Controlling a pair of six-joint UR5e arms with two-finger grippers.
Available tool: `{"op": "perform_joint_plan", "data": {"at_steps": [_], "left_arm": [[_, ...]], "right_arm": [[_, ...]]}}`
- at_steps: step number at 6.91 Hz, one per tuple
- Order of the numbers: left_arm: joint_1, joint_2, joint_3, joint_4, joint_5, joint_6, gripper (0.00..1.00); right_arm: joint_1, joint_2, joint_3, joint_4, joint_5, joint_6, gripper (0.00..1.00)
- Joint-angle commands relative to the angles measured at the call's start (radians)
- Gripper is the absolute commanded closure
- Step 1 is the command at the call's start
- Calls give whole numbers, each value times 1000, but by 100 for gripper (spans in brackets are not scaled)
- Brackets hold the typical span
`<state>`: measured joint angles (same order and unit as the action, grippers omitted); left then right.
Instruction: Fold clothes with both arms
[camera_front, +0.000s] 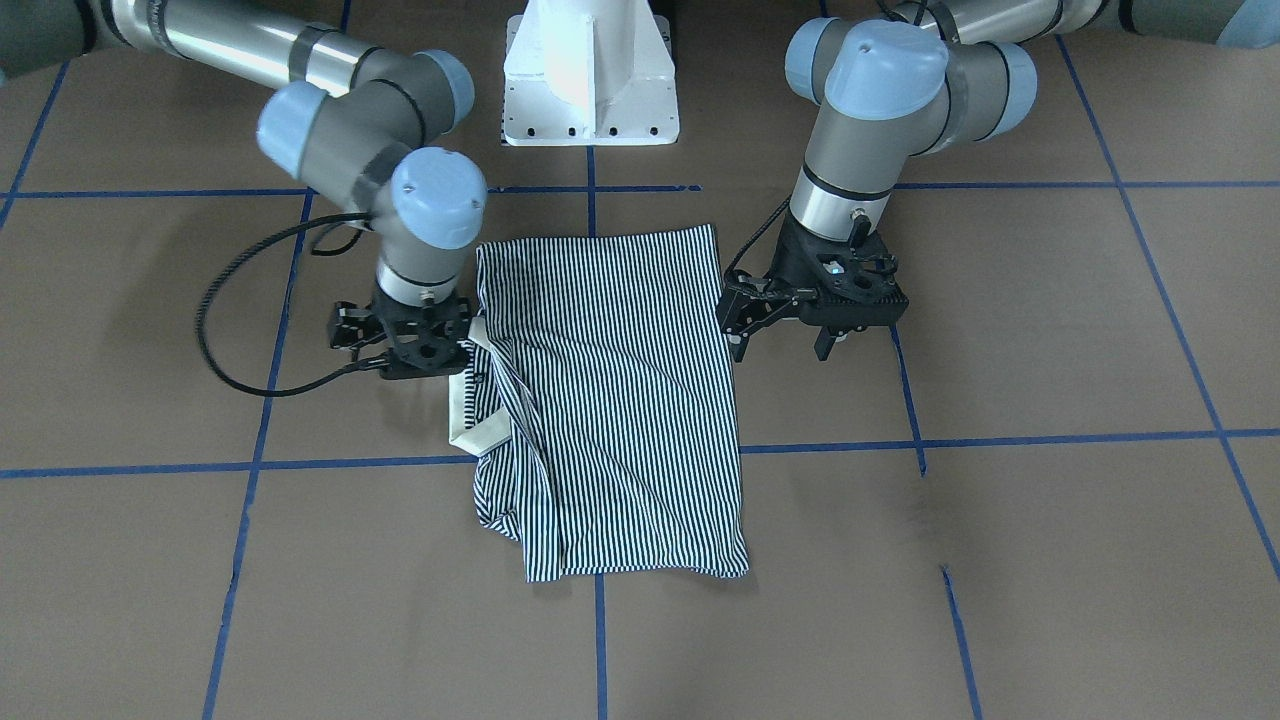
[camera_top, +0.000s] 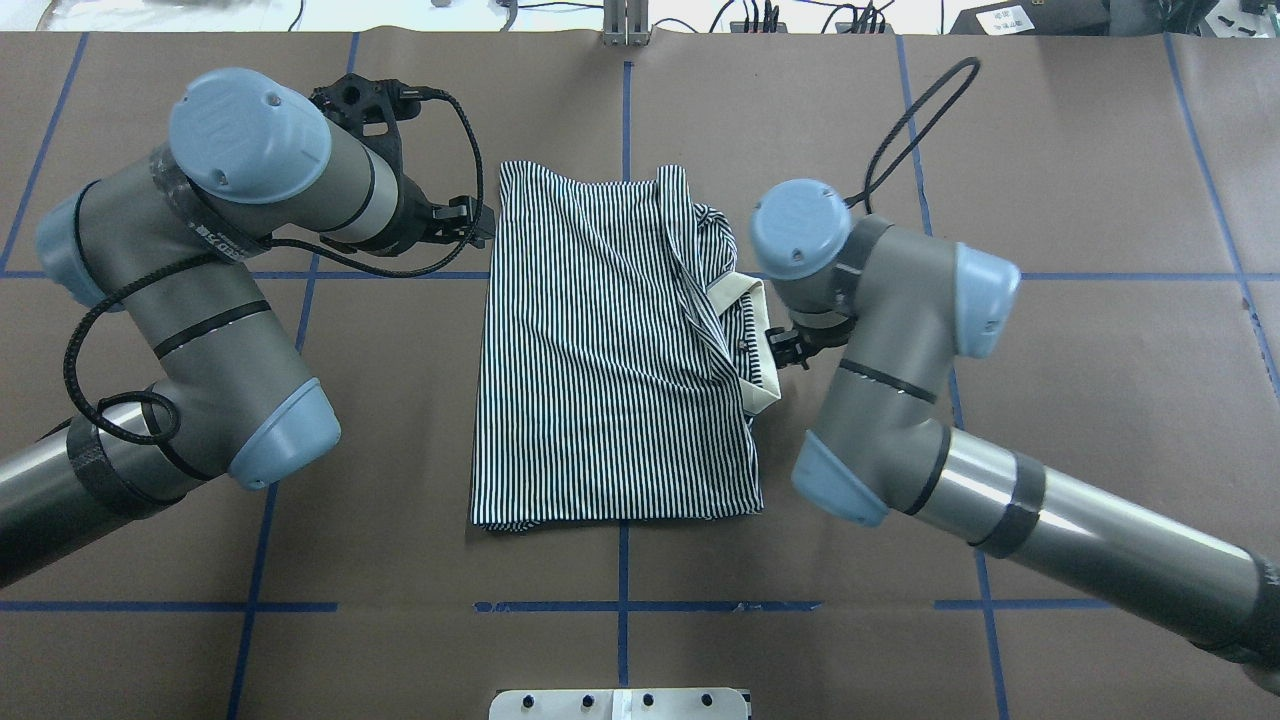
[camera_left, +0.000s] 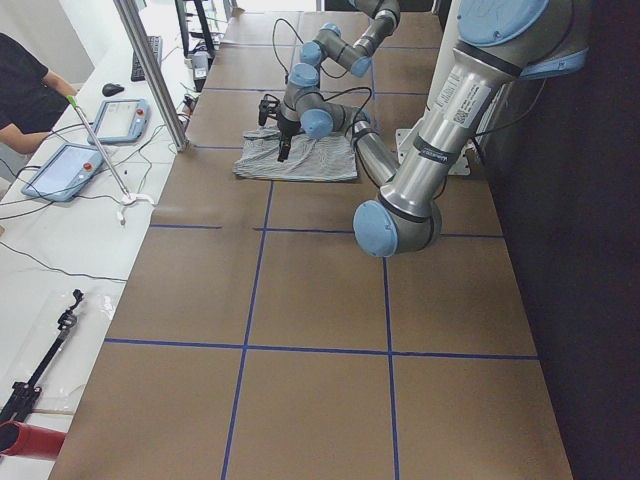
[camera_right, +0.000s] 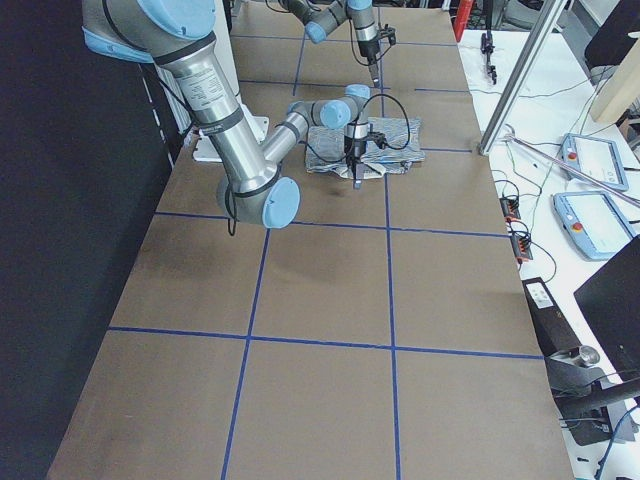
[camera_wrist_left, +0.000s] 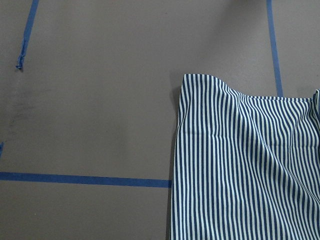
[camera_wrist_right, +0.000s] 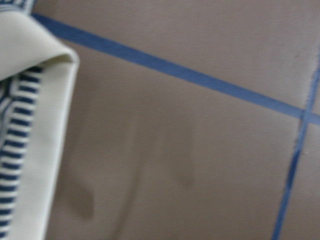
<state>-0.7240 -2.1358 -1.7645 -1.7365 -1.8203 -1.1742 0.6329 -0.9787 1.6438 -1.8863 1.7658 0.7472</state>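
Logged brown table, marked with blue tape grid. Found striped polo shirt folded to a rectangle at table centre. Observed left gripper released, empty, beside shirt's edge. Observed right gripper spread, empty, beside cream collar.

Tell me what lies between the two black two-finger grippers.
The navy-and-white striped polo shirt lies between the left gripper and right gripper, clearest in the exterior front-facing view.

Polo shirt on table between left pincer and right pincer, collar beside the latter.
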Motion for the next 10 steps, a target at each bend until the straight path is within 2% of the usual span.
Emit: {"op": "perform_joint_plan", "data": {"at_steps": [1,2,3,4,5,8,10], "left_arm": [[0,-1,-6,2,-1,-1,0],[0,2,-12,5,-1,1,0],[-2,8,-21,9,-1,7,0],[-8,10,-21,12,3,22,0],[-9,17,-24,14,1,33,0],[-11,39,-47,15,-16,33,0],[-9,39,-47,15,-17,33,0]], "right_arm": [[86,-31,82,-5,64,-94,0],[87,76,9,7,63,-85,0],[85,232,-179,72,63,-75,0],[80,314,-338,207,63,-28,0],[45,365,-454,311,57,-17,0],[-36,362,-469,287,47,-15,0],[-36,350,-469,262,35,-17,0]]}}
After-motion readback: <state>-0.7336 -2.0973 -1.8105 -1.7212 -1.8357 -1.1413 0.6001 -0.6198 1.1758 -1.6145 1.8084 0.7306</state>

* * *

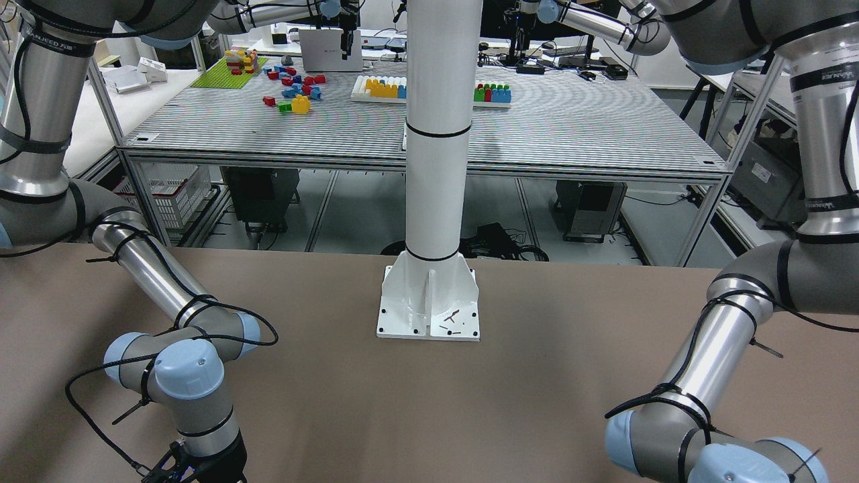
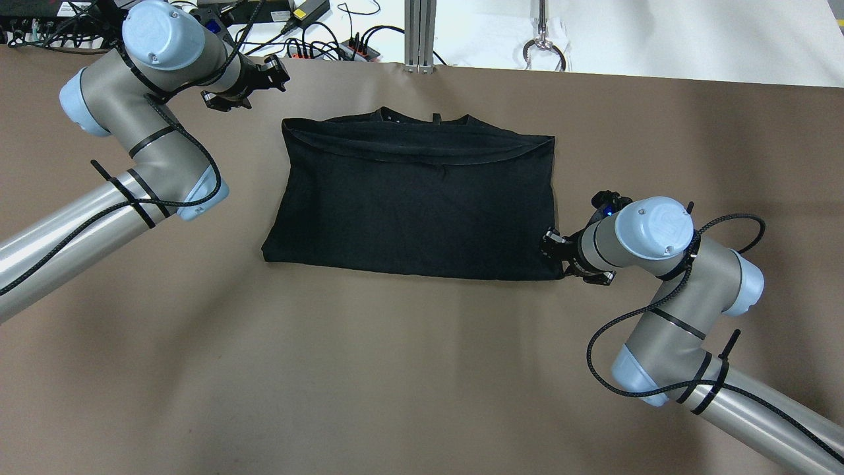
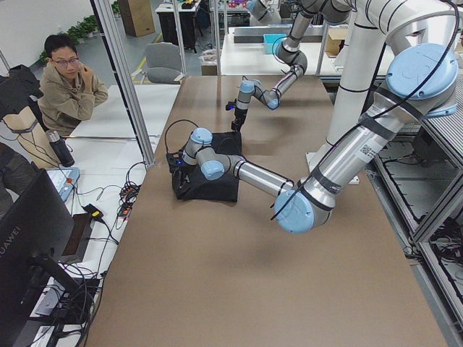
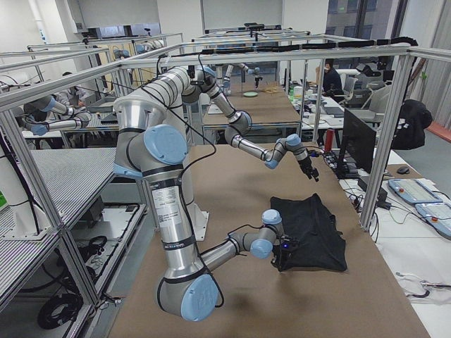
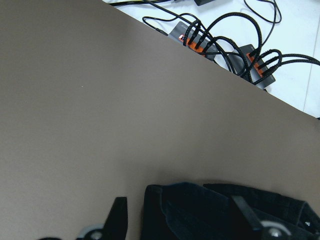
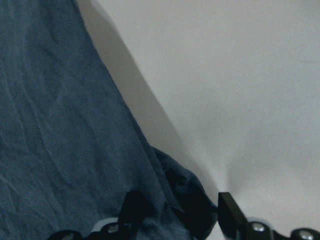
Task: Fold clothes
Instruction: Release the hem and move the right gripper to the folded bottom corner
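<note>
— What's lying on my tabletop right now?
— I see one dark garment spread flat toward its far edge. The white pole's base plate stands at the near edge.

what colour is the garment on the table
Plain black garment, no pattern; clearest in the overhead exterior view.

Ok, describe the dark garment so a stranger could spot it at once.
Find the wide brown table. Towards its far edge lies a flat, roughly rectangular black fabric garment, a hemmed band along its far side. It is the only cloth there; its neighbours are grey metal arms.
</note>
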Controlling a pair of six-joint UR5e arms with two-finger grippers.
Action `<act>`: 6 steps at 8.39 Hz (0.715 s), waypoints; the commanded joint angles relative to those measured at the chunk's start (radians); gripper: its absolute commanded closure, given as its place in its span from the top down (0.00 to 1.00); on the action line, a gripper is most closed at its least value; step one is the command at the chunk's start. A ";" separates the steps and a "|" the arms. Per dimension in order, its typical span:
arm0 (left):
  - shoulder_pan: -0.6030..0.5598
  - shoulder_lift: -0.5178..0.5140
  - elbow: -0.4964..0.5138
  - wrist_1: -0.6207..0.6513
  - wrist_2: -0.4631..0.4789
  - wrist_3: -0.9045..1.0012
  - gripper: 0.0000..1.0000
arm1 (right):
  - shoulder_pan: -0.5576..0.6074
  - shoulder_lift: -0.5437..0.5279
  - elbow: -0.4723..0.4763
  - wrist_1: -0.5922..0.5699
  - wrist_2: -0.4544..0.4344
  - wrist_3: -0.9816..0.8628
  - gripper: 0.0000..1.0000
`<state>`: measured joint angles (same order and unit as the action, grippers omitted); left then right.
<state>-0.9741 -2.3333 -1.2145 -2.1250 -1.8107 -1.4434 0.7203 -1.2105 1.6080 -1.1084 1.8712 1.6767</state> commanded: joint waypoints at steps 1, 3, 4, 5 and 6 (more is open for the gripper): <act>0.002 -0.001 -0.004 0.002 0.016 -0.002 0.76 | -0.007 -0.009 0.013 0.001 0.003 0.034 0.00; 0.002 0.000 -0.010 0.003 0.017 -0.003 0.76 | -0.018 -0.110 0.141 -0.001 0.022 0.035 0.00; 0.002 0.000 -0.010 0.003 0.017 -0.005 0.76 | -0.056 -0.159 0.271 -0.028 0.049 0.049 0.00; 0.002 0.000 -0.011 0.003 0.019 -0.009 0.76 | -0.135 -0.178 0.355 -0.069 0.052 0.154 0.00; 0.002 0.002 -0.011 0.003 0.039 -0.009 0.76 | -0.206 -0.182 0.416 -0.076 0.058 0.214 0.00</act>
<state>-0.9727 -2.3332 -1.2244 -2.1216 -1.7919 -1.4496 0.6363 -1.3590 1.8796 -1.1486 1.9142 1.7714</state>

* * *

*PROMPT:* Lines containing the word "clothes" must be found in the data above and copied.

*ANSWER AREA:*
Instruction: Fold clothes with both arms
Task: Fold clothes

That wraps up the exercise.